ABOUT THIS EXERCISE =
The answer should be each line of the records that contains the word "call"; please copy them all.

RECORDS TO USE section start

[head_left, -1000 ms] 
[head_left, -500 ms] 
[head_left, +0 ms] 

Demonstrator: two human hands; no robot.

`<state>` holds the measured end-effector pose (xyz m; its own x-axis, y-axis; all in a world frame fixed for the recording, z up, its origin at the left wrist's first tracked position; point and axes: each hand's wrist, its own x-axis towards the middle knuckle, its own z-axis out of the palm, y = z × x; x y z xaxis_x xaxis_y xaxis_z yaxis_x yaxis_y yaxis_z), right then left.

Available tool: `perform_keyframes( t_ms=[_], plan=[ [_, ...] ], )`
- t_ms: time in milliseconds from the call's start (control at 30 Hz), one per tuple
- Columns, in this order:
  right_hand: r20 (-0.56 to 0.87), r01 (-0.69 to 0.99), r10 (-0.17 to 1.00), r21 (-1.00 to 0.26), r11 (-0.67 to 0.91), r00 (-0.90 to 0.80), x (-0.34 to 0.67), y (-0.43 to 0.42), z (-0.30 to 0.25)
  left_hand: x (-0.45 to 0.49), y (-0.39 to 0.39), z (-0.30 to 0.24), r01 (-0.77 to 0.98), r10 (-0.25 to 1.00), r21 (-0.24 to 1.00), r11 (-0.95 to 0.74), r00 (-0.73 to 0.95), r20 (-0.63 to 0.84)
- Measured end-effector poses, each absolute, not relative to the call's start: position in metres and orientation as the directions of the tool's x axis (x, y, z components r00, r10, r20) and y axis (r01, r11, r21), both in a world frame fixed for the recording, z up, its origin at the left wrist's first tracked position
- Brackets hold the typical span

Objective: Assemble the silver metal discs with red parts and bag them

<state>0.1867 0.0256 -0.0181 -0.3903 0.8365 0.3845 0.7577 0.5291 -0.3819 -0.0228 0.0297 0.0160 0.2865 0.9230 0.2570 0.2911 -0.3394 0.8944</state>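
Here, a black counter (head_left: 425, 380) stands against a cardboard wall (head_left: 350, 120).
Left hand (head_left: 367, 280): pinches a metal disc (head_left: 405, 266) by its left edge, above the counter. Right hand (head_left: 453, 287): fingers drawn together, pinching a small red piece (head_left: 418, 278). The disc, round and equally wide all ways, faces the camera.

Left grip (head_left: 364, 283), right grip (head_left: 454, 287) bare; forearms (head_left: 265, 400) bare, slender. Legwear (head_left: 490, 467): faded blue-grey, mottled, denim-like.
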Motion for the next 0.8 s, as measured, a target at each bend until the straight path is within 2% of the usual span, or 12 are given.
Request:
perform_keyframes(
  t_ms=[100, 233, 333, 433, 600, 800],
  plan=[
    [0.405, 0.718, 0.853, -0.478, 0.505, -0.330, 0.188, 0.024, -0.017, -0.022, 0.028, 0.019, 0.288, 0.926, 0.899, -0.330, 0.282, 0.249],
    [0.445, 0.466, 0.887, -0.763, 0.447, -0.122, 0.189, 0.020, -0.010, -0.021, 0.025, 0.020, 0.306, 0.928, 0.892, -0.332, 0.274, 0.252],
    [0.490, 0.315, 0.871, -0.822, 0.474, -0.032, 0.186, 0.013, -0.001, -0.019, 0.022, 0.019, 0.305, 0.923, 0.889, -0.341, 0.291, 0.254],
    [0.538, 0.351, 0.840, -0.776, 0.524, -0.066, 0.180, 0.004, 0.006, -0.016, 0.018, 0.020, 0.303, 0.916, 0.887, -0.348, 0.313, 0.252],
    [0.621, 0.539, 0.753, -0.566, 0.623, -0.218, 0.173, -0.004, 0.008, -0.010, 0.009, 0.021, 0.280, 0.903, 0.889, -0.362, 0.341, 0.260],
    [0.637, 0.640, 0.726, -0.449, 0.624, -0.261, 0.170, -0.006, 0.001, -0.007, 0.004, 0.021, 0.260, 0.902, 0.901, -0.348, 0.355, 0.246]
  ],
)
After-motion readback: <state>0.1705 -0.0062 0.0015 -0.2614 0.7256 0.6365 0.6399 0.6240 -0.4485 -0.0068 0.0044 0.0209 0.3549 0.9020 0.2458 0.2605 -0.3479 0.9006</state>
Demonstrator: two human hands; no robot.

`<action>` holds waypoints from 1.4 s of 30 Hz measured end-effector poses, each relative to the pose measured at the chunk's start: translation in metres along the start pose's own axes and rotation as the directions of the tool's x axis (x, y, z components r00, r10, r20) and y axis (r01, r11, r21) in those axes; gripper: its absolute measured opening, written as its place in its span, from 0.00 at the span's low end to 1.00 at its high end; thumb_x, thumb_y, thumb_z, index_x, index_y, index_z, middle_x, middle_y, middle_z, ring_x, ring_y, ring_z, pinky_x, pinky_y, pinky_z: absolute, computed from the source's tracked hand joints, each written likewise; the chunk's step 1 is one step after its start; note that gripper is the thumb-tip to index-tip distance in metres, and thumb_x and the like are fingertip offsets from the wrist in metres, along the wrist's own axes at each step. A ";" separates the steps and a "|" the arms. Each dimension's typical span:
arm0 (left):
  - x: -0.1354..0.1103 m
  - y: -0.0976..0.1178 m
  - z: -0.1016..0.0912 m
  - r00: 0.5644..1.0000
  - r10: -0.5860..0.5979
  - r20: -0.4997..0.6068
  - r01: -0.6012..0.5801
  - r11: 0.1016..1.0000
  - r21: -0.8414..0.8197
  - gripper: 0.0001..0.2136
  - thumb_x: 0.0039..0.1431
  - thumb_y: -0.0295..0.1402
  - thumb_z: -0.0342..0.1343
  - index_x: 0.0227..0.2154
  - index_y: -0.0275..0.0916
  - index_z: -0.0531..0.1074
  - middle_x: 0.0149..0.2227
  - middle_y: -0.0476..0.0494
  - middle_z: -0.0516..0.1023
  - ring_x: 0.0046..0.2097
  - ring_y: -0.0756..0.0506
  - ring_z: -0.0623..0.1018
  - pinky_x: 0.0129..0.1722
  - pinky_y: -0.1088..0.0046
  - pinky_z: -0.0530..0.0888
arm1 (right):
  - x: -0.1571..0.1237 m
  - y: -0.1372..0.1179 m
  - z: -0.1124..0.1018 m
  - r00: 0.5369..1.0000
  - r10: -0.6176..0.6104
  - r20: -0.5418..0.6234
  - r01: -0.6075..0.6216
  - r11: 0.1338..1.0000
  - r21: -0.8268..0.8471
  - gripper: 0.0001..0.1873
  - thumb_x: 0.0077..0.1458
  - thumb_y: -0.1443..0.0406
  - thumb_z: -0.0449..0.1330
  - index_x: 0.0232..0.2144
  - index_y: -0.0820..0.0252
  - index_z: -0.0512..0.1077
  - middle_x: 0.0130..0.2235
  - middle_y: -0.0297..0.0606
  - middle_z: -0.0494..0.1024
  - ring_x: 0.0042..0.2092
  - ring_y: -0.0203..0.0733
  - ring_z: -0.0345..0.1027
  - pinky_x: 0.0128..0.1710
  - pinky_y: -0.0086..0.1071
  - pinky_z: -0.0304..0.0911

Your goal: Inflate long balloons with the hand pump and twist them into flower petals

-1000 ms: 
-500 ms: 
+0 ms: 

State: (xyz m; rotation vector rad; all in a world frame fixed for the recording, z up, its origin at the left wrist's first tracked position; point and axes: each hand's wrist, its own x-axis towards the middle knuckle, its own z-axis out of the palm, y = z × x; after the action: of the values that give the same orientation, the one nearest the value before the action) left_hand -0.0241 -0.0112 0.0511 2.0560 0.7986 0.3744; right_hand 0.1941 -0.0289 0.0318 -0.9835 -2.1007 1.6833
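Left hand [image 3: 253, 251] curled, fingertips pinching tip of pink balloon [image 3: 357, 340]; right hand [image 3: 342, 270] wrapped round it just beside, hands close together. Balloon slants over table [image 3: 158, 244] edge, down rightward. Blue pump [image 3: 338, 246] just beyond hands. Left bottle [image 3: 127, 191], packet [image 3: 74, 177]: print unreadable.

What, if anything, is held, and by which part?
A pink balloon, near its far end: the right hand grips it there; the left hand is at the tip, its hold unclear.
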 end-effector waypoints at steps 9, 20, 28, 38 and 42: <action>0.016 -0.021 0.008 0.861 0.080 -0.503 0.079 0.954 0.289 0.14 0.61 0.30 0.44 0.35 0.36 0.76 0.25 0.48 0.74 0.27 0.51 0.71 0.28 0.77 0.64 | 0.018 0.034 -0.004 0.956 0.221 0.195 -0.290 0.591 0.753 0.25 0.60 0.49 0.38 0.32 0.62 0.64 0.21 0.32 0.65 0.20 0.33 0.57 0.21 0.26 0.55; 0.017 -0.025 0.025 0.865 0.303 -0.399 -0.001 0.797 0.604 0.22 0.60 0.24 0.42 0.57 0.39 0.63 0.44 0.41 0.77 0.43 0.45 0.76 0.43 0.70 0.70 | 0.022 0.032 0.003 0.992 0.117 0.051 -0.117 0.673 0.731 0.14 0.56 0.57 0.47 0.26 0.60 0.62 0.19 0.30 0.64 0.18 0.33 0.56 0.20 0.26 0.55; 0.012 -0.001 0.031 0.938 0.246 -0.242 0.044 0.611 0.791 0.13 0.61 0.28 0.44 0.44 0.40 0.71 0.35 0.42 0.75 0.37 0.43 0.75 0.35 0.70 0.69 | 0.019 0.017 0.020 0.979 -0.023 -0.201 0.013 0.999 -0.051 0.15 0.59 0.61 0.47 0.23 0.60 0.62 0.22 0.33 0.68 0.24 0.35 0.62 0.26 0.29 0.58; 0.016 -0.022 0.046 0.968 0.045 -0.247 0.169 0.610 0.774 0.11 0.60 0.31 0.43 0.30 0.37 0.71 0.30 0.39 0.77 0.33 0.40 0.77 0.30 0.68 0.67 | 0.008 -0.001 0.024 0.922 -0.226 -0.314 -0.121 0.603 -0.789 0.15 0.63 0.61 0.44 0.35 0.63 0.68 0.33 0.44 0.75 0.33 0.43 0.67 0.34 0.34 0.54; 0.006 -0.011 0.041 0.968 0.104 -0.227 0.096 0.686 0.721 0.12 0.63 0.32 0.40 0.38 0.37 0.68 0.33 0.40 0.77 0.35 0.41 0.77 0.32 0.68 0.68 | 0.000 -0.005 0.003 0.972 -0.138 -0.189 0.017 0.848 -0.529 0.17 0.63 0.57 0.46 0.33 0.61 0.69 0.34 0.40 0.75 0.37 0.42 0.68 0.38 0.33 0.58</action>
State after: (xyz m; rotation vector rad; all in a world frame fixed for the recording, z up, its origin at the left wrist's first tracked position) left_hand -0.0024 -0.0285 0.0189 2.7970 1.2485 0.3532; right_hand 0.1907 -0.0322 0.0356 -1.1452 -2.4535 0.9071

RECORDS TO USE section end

SOLUTION FOR THIS PROBLEM =
- t_ms: time in milliseconds from the call's start (control at 30 Hz), one per tuple
- Measured end-effector poses, each absolute, not relative to the call's start: position in metres and orientation as the directions of the tool's x axis (x, y, z components r00, r10, r20) and y axis (r01, r11, r21), both in a world frame fixed for the recording, z up, its origin at the left wrist's first tracked position

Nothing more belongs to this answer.